Вадим Геннадьевич был старше Милицы всего на несколько лет, но казалось, что их разделяют поколения. Погруженный в мысли, он не замечал окружающих и в этом напоминал ученых, родившихся еще в позапрошлом веке — и, кстати, сменил на посту именно такого, стотридцатилетнего Кузьму Артемоновича. Вадим Геннадьевич не интересовался ничем, кроме науки, его целеустремленность поражала, а праздники вроде прошедшей свадьбы он считал потерей драгоценного времени. Идеи Милицы, пришедшие ей именно на свадьбе, открыли ему глаза на мир с другой стороны: люди, как оказалось, вовсе не роботы, и их душевные качества могут влиять на события в материальном мире так же, как физические.
Весь год прошел в работе, немешарики становились все лучше и приобретали новые возможности, птерики повышенной грузоподъемности уже поступили в инкубаторы, а после сдачи Максимом Максимовичем марсианского поселка в эксплуатацию там будет оживлен разобранный на блоки заврюша, и о Центре Перспективных Разработок вновь заговорят во всем мире.
А потом Максим Максимович вернется.
Без него было спокойно и хорошо, ничто не отвлекало, тело знало, что расстояние до другого тела непреодолимо, и не конфликтовало с разумом, играло с ним на одном поле.

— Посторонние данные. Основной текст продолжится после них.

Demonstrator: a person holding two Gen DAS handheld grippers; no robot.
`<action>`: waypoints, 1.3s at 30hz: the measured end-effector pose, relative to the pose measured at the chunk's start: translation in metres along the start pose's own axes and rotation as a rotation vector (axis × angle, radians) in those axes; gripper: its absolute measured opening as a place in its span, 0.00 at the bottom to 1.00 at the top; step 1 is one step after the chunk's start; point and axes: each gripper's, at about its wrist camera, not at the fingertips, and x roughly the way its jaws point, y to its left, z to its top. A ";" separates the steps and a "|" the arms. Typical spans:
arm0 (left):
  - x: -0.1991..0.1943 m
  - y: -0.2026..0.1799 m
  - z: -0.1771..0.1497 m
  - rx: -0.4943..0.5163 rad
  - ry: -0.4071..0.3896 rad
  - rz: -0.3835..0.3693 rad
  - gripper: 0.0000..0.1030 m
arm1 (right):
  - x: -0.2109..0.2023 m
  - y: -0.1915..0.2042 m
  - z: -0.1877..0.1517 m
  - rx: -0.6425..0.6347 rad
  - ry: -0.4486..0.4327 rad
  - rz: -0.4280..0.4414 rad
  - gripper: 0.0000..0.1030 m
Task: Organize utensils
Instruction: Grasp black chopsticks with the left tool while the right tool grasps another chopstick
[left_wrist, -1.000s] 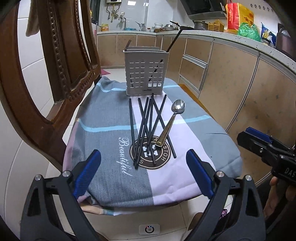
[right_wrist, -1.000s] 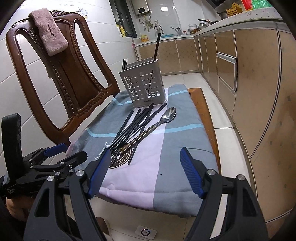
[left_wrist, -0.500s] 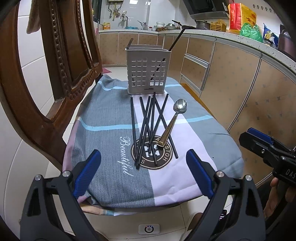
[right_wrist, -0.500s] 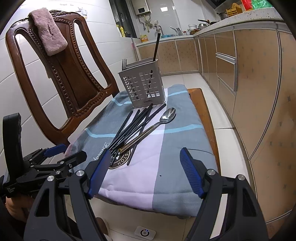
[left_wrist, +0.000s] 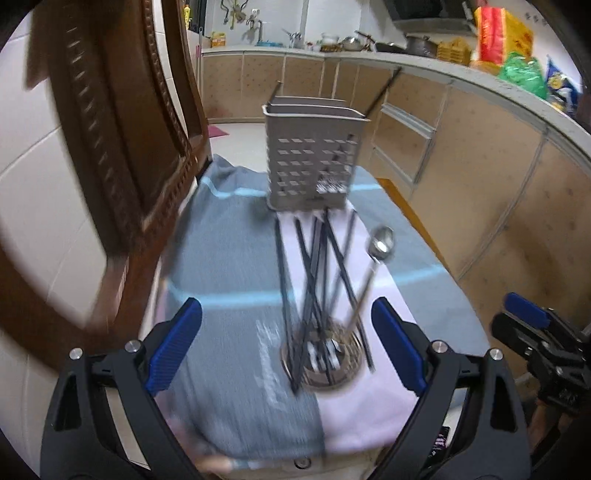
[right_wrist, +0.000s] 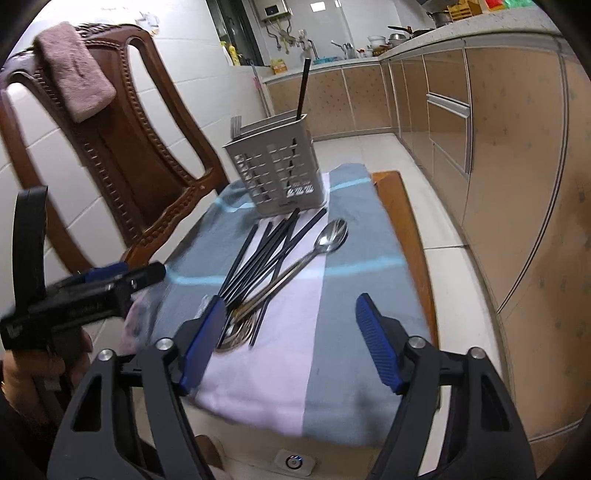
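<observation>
Left gripper: blue-padded jaws standing wide apart, gripping nothing, hovering over the near end of the utensils.
Right gripper: jaws have just been closing slightly, standing apart with nothing between them.
Black chopsticks: lying fanned on the grey-and-pink cloth.
Long-handled metal spoon: lying beside them.
Grey perforated utensil holder: standing upright behind them, a dark stick and a fork inside.

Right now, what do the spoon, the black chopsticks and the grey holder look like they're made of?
Spoon: polished metal, probably stainless steel; the bowl mirrors the light.
Black chopsticks: smooth dark sticks with a dull sheen, plastic or lacquered wood; cannot tell which.
Grey holder: matte, with square cut-outs; likely moulded plastic, possibly coated metal.
</observation>
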 end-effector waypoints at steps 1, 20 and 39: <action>0.009 0.001 0.010 0.003 0.010 0.013 0.89 | 0.007 0.000 0.013 0.000 0.005 -0.013 0.66; 0.198 0.020 0.076 -0.058 0.348 0.062 0.60 | 0.236 -0.019 0.120 0.121 0.357 -0.165 0.28; 0.197 0.013 0.085 -0.051 0.298 0.046 0.07 | 0.233 -0.028 0.122 0.227 0.290 -0.012 0.09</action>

Если уж все равно ничего сделать нельзя — может, лучше жить на разных планетах, и все пройдет? Над этим стоит подумать.
Сегодняшняя ночь прошла нервно. Милица проснулась в поту задолго до нужного времени и долго лежала с закрытыми глазами. И проснулась ли? Что это было?
Ближе к утру заснуть удалось вновь, но после пробуждения ночное видение не отпускало. С ней никогда такого не бывало, и трудно было представить, что сон настолько может показаться явью, и его фантасмагория перетечет в реальность вопреки логике и рассудку. В явленном сне-яви мир представлял собой зыбь, до которой не было дела, а Милица ощущала себя бурной речкой, стремившейся к океану. Ее напору стоило позавидовать, она не видела преград и неслась, сметая все на своем пути. Потому что впереди был Он — родной любимый океан, которому хотелось подарить себя целиком, до последней капельки, и раствориться без остатка в могучей толще и невероятной глубине.
У нее все получилось. Речку-Милицу внесло в долгожданный океан, она влилась в него каждой струйкой, каждой волной, каждой капелькой… а он даже не заметил. Умиротворяюще спокойный, безмерно любящий, он с невыразимой необъятной нежностью глядел на соседний океан, такой же огромный и неохватно-бездонный. Они обменивались невидимыми снаружи течениями, рожденные ими моря двигали материковые плиты и меняли очертания планеты, над ними бушевали штормы и проносились ураганы — незаметные на фоне их огромности, потому что пока над одной частью океанов сверкало и громыхало, над остальной великой ширью светило солнце. Незаметно для постороннего глаза океаны ласкались, их тянуло друг к другу, они сливались водами и берегами, и ничто не могло поколебать грандиозной величественной любви двух Океанов с большой буквы. Какое им дело до какой-то речки? Речку мгновенно испарило, она превратилась в невесомое облачко, даже не загородившее солнце, и ее развеяло над горами, откуда бежали к морям и океанам другие речки. Одни упорно стремились, как недавно Милица, к чему-то безбрежному и далекому, некоторые сворачивали в низины, где прятались от соседей и превращались в болота, но большинство, радостно бурля, сливались с такими же, как они, и вместе счастливо катили свои воды дальше по камням и по спокойным руслам.